* **What the task requires**
Would you please copy every line from the records that contains the word "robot"?

* **Record set**

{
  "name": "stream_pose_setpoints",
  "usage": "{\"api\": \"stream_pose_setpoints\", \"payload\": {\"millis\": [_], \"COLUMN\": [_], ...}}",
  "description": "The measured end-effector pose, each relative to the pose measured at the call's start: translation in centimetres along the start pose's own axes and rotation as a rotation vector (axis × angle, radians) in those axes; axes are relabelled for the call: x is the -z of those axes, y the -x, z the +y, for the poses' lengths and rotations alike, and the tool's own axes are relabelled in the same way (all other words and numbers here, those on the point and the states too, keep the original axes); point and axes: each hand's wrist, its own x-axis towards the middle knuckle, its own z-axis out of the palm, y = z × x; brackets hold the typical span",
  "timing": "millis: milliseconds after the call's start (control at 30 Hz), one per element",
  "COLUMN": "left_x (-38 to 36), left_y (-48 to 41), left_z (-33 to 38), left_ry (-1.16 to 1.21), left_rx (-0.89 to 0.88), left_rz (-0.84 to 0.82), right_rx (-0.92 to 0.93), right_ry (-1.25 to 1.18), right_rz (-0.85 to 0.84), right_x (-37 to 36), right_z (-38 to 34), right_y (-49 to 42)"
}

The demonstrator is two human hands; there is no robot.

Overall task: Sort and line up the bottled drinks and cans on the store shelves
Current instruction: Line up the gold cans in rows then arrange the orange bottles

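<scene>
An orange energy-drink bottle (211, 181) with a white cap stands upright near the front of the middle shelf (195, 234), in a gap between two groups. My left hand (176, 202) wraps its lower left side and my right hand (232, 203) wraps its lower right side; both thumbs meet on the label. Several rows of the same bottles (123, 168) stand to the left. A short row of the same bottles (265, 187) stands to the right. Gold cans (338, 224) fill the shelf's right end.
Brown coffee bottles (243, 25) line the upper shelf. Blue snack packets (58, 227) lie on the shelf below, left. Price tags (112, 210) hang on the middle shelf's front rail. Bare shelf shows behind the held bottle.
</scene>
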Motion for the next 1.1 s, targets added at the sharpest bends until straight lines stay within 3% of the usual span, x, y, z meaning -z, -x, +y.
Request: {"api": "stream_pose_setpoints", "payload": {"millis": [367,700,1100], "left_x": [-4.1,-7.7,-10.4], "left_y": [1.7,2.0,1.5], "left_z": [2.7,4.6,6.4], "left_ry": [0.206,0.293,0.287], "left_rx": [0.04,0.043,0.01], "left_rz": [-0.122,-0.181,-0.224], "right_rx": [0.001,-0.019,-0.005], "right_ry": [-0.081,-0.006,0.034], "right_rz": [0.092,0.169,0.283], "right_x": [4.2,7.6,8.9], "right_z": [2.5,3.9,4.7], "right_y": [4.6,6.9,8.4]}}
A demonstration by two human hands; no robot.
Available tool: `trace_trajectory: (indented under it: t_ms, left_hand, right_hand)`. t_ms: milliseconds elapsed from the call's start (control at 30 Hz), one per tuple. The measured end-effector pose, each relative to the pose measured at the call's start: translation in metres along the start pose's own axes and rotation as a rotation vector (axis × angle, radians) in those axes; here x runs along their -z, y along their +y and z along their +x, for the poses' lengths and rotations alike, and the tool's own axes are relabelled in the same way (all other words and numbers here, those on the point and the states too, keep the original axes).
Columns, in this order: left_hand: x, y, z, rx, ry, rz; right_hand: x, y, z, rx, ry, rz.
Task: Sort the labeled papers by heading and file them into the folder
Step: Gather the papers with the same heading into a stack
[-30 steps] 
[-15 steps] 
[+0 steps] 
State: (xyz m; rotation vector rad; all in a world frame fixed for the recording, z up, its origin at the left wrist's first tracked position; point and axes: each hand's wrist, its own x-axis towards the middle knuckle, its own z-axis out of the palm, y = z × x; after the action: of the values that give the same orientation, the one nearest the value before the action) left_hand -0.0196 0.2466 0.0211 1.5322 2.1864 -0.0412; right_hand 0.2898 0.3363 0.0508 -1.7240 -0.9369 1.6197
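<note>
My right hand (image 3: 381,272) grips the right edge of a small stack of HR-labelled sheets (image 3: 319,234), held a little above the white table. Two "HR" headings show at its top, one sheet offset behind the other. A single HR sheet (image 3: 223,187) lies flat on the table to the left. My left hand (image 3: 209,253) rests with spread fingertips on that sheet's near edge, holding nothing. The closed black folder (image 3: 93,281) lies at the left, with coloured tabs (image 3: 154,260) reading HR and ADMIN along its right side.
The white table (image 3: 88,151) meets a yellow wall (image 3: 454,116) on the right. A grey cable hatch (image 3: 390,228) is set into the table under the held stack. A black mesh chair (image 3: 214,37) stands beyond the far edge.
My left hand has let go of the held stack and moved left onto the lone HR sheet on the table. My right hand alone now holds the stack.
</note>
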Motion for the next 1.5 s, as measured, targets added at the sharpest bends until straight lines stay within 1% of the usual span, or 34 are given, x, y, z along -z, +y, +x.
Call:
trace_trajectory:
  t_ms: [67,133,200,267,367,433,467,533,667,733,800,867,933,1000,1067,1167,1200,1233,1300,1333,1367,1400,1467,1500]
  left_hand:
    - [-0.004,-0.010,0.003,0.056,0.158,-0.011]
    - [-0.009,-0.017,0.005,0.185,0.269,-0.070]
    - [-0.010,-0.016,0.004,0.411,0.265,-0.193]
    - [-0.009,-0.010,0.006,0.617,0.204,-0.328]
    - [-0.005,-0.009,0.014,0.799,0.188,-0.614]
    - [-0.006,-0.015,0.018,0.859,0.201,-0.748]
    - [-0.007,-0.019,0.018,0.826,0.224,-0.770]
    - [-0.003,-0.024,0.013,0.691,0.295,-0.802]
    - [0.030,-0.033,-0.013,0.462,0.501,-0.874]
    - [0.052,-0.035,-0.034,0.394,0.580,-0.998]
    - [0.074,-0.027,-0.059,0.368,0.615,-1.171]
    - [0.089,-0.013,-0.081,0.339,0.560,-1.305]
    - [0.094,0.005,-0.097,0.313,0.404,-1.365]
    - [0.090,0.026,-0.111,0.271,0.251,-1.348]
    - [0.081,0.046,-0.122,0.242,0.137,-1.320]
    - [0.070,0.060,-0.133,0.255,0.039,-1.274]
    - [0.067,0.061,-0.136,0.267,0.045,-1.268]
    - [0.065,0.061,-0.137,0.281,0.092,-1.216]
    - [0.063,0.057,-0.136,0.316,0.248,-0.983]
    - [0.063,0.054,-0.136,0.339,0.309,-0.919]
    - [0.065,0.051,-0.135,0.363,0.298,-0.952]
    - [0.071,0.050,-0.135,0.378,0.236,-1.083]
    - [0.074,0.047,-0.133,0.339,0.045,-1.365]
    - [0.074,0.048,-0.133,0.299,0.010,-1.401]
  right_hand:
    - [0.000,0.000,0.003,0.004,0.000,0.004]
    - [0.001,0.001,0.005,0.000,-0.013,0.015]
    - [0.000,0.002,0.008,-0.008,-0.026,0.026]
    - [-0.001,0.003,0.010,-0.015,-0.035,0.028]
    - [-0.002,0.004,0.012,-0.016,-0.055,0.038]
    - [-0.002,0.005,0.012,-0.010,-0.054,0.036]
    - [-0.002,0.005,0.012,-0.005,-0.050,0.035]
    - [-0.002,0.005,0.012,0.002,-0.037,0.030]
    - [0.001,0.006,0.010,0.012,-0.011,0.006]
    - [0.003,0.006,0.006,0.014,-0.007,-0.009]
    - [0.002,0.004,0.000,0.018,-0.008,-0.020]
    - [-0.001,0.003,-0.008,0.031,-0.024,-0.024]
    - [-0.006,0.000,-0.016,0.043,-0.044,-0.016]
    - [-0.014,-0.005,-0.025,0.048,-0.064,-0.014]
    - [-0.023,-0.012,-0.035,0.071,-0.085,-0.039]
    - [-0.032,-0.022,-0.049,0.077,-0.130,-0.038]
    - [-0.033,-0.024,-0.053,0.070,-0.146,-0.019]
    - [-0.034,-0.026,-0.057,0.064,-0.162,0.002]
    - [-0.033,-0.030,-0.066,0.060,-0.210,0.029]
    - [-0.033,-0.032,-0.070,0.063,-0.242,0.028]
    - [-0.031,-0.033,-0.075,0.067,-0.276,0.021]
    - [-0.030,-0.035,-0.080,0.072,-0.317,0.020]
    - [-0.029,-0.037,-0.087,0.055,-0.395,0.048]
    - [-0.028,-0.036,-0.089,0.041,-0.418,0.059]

* **Reply to the exercise**
The demonstrator is two human hands; there is no robot.
A demonstration by two human hands; no robot.

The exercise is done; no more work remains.